Problem details
Transcribe the data. Leave out nothing.

━━━ Records provided

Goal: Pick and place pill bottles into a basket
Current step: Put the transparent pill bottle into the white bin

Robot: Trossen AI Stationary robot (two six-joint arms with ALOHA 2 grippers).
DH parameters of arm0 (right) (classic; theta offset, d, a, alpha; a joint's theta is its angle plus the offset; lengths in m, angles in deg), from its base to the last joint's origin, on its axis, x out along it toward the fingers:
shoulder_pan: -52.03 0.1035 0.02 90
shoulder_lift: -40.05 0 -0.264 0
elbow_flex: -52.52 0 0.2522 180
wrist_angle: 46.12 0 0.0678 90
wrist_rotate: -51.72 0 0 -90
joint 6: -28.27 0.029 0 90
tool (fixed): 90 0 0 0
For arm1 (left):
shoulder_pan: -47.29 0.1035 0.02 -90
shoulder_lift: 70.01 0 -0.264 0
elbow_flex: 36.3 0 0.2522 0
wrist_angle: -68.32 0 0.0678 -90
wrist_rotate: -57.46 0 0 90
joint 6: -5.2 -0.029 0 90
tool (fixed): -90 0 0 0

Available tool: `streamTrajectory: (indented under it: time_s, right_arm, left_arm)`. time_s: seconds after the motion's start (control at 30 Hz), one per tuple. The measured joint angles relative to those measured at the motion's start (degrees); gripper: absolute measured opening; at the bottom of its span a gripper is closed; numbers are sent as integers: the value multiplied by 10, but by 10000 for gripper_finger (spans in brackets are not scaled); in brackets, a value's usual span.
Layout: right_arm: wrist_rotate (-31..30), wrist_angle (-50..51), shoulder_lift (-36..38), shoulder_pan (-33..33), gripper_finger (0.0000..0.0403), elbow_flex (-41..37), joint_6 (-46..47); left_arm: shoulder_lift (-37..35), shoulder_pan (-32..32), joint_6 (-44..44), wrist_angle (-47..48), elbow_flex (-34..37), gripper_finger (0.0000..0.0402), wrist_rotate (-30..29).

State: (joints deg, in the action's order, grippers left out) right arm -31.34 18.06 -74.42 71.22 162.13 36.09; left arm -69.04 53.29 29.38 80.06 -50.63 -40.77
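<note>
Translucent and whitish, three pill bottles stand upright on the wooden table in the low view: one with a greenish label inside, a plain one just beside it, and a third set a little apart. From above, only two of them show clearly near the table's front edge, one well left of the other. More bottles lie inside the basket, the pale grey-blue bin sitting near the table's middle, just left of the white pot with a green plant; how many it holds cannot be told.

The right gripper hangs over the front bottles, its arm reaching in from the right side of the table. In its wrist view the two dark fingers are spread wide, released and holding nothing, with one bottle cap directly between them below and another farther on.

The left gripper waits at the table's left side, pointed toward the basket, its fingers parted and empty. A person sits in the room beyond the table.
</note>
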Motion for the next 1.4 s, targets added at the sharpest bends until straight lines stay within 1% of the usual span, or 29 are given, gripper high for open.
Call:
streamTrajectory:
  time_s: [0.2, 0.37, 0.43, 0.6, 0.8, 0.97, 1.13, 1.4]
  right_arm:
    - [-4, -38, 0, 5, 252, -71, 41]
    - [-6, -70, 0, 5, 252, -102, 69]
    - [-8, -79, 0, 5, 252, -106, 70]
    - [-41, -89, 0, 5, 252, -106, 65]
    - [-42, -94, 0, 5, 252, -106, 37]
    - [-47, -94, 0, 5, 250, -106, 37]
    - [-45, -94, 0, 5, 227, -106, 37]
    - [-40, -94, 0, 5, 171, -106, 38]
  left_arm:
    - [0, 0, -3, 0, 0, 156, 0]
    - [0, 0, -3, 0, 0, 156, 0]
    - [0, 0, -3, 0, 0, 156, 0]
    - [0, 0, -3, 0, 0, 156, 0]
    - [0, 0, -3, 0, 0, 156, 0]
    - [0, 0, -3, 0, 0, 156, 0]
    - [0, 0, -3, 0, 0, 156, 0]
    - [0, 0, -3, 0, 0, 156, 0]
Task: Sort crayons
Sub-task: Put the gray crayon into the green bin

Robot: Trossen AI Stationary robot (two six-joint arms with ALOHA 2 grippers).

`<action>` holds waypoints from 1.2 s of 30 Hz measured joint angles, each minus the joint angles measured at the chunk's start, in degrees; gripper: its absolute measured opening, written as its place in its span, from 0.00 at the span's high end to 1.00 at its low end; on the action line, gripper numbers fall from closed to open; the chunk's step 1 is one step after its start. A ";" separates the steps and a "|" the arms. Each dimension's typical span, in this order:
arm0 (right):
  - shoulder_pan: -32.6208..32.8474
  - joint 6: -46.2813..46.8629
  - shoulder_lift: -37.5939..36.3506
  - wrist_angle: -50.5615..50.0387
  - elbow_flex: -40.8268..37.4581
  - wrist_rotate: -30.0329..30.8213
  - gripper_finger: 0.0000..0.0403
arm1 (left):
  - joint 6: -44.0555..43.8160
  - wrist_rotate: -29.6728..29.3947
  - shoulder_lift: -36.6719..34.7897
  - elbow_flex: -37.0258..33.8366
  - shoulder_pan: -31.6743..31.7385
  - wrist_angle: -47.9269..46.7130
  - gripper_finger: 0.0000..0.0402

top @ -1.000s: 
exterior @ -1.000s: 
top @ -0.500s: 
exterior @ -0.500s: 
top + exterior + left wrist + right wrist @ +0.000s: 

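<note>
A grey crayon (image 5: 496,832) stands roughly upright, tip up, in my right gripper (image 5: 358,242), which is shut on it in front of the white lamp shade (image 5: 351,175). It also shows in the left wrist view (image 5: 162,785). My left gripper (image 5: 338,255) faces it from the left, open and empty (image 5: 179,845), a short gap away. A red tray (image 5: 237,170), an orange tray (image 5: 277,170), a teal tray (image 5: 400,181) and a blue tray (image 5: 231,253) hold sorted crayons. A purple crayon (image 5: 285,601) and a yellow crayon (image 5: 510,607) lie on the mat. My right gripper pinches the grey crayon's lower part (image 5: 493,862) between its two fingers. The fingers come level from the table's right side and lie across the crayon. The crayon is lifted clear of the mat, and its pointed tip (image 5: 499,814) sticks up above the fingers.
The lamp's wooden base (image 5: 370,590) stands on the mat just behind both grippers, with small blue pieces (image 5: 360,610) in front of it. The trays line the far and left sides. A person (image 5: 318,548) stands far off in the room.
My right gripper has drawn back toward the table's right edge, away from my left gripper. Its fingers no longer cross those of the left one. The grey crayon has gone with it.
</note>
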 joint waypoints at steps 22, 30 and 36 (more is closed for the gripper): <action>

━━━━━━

Answer section
Goal: Pick and place pill bottles into a basket
Current step: Put the transparent pill bottle into the white bin

Robot: Trossen AI Stationary robot (two six-joint arms with ALOHA 2 grippers).
DH parameters of arm0 (right) (classic; theta offset, d, a, alpha; a joint's theta is its angle plus the offset; lengths in m, angles in deg), from its base to the last joint's origin, on its axis, x out along it toward the fingers:
shoulder_pan: -52.03 0.1035 0.02 90
shoulder_lift: -40.05 0 -0.264 0
elbow_flex: -52.52 0 0.2522 180
wrist_angle: 46.12 0 0.0678 90
wrist_rotate: -51.72 0 0 -90
joint 6: -28.27 0.029 0 90
tool (fixed): 90 0 0 0
For arm1 (left):
shoulder_pan: -47.29 0.1035 0.02 -90
shoulder_lift: 70.01 0 -0.264 0
elbow_flex: 36.3 0 0.2522 0
wrist_angle: -68.32 0 0.0678 -90
wrist_rotate: -57.46 0 0 90
joint 6: -5.2 -0.029 0 90
tool (fixed): -90 0 0 0

Available tool: `streamTrajectory: (indented under it: time_s, right_arm, left_arm)`. time_s: seconds after the motion's start (control at 30 Hz), one per tuple. The measured joint angles relative to those measured at the motion's start (degrees); gripper: absolute measured opening; at the bottom of its span a gripper is closed; numbers are sent as integers: the value multiplied by 10, but by 10000 for gripper_finger (spans in brackets are not scaled); in brackets, a value's usual span.
Layout: right_arm: wrist_rotate (-31..30), wrist_angle (-50..51), shoulder_lift (-36..38), shoulder_pan (-33..33), gripper_finger (0.0000..0.0403), elbow_flex (-41..37), joint_6 (-46..47); left_arm: shoulder_lift (-37..35), shoulder_pan (-32..32), joint_6 (-44..44), wrist_angle (-47..48), elbow_flex (-34..37), gripper_finger (0.0000..0.0402), wrist_rotate (-30..29).

State: (joints deg, in the action's order, grippers left out) right arm -31.34 18.06 -74.42 71.22 162.13 36.09; left arm -69.04 53.29 29.38 80.06 -50.63 -40.77
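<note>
Translucent and whitish, three pill bottles stand upright on the wooden table in the low view: one with a greenish label inside, a plain one just beside it, and a third set a little apart. From above, only two of them show clearly near the table's front edge, one well left of the other. More bottles lie inside the basket, the pale grey-blue bin sitting near the table's middle, just left of the white pot with a green plant; how many it holds cannot be told.

The right gripper hangs over the front bottles, its arm reaching in from the right side of the table. In its wrist view the two dark fingers are spread wide, released and holding nothing, with one bottle cap directly between them below and another farther on.

The left gripper waits at the table's left side, pointed toward the basket, its fingers parted and empty. A person sits in the room beyond the table.
</note>
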Motion for the next 1.4 s, targets added at the sharpest bends until straight lines stay within 1% of the usual span, or 29 are given, gripper high for open.
Call:
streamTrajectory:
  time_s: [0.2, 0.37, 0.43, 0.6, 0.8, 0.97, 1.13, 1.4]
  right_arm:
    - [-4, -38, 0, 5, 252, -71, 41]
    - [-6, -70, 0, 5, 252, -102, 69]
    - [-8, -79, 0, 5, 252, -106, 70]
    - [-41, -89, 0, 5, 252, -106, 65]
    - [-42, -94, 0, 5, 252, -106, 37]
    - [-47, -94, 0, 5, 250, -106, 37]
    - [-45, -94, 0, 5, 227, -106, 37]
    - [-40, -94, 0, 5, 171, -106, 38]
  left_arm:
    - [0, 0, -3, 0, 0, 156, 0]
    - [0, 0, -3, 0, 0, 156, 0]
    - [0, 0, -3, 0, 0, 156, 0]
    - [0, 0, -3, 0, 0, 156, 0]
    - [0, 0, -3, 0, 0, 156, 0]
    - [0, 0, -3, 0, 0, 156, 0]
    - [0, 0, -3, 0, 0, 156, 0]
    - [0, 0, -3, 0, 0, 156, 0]
Task: Sort crayons
Sub-task: Put the gray crayon into the green bin

Robot: Trossen AI Stationary robot (two six-joint arms with ALOHA 2 grippers).

`<action>` holds waypoints from 1.2 s of 30 Hz measured joint angles, each minus the joint angles measured at the chunk's start, in degrees; gripper: its absolute measured opening, written as its place in its span, from 0.00 at the span's high end to 1.00 at its low end; on the action line, gripper numbers fall from closed to open; the chunk's step 1 is one step after its start. A ";" separates the steps and a "|" the arms. Each dimension's typical span, in this order:
arm0 (right):
  - shoulder_pan: -32.6208..32.8474
  - joint 6: -46.2813..46.8629
  - shoulder_lift: -37.5939..36.3506
  - wrist_angle: -50.5615..50.0387
  - elbow_flex: -40.8268..37.4581
  - wrist_rotate: -30.0329..30.8213
  - gripper_finger: 0.0000..0.0403
arm1 (left):
  - joint 6: -44.0555..43.8160
  - wrist_rotate: -29.6728..29.3947
  - shoulder_lift: -36.6719..34.7897
  - elbow_flex: -37.0258..33.8366
  - shoulder_pan: -31.6743..31.7385
  - wrist_angle: -47.9269..46.7130
  - gripper_finger: 0.0000..0.0402

top @ -1.000s: 
exterior @ -1.000s: 
top @ -0.500s: 
exterior @ -0.500s: 
top + exterior + left wrist + right wrist @ +0.000s: 

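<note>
A grey crayon (image 5: 496,832) stands roughly upright, tip up, in my right gripper (image 5: 358,242), which is shut on it in front of the white lamp shade (image 5: 351,175). It also shows in the left wrist view (image 5: 162,785). My left gripper (image 5: 338,255) faces it from the left, open and empty (image 5: 179,845), a short gap away. A red tray (image 5: 237,170), an orange tray (image 5: 277,170), a teal tray (image 5: 400,181) and a blue tray (image 5: 231,253) hold sorted crayons. A purple crayon (image 5: 285,601) and a yellow crayon (image 5: 510,607) lie on the mat. My right gripper pinches the grey crayon's lower part (image 5: 493,862) between its two fingers. The fingers come level from the table's right side and lie across the crayon. The crayon is lifted clear of the mat, and its pointed tip (image 5: 499,814) sticks up above the fingers.
The lamp's wooden base (image 5: 370,590) stands on the mat just behind both grippers, with small blue pieces (image 5: 360,610) in front of it. The trays line the far and left sides. A person (image 5: 318,548) stands far off in the room.
My right gripper has drawn back toward the table's right edge, away from my left gripper. Its fingers no longer cross those of the left one. The grey crayon has gone with it.
</note>
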 joint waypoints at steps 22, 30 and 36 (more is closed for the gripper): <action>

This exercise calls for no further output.